Stranger è un autocompiaciuto e confusionario labirinto narrativo, che accumula stranezze a piene mani ma paradossalmente non riesce mai a diventare abbastanza folle ed eccentrico da regalare almeno un’esperienza sensoriale intricata ma avvolgente, come sanno essere appunto i lavori di Lynch o, per rimanere su lidi meno d’essai, di Nolan (la rappresentazione del tempo in alcune scene può ricordare addirittura Tenet). Stranger disorienta ma non appaga, e scorre piatto come l’elettrocardiogramma di un morto, senza guizzi né vere idee, queste ultime ampiamente riciclate dall’operato di Gore Verbinski (La cura dal benessere) e Guillermo Del Toro (La Forma dell’Acqua), per poi buttarla spesso e volentieri sulla stantia soluzione del surrealismo onirico.
Doppelganger, uomini-pesce provenienti da altre dimensioni e dozzine di figuri in gialle tute ignifughe sono la malta per una costruzione estetica impressionante. La coordinazione baviana di colori opachi e particolari liquidità luminose permette al regista ucraino di confezionare alcune magistrali inquadrature, ma delle immagini forti (supportate da un’ottima colonna sonora elettronica) non possono salvare da sole un film che non decolla mai, poco entusiasmante anche per colpa di un casting farraginoso.
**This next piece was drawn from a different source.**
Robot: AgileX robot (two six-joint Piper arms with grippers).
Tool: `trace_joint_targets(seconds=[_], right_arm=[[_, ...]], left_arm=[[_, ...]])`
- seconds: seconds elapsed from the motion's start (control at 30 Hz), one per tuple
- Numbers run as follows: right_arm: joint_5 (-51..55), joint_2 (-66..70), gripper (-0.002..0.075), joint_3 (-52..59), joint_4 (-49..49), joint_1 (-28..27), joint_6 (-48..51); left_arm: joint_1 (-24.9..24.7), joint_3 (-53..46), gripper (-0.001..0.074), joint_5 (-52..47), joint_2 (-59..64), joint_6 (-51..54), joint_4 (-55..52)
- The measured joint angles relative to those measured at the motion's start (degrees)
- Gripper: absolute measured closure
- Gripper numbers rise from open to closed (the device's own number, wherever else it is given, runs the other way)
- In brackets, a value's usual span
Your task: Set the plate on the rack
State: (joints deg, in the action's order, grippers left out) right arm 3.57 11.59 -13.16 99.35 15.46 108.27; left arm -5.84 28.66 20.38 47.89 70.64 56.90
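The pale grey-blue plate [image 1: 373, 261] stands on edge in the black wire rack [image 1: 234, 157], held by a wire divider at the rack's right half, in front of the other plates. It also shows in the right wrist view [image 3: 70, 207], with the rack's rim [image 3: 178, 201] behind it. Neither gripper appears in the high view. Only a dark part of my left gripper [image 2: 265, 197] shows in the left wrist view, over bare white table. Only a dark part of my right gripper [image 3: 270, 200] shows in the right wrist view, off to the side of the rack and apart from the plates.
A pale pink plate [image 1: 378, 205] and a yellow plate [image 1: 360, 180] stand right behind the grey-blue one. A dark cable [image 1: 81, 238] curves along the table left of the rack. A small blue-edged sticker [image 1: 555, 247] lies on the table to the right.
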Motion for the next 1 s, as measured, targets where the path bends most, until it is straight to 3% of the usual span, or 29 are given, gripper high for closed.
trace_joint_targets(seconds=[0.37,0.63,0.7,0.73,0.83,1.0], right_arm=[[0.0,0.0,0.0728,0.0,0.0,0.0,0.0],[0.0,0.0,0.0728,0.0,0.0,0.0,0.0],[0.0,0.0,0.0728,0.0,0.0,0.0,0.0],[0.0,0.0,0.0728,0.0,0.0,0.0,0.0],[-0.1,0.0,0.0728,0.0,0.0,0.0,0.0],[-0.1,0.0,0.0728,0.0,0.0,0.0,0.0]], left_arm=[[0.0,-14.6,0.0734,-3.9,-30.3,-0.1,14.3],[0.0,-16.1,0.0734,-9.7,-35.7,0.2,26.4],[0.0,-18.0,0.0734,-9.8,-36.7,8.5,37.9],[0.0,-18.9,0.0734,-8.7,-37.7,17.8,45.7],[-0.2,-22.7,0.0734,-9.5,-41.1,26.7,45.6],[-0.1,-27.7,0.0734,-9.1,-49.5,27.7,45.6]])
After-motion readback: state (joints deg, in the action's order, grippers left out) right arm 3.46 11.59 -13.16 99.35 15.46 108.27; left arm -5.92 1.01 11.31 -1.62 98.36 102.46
Nei tempi di remake mediocri e inutili “operazioni nostalgia” in cui versiamo, è necessario che le sale si nutrano di titoli coraggiosi e sovversivi; ma Stranger è un film che può ottenere un vero riscontro solo tra i cultori della stranezza fine a sé stessa, gli unici che potrebbero avere tempo e volontà sufficienti a ricamare stendardi analitici sopra le innumerevoli allegorie, vere o presunte che siano. Se si riesce ad accettare la latitanza di nessi logici e la completa casualità con cui fanno capolino peculiarità fantascientifiche e allusioni alla letteratura lovecraftiana, allora si è trovato il meglio che il cinema ha da offrire.
Un film noioso e poco efficace che, oltre a regia e musica, ha un altro pregio da offrire: dura poco meno di un’ora e mezza.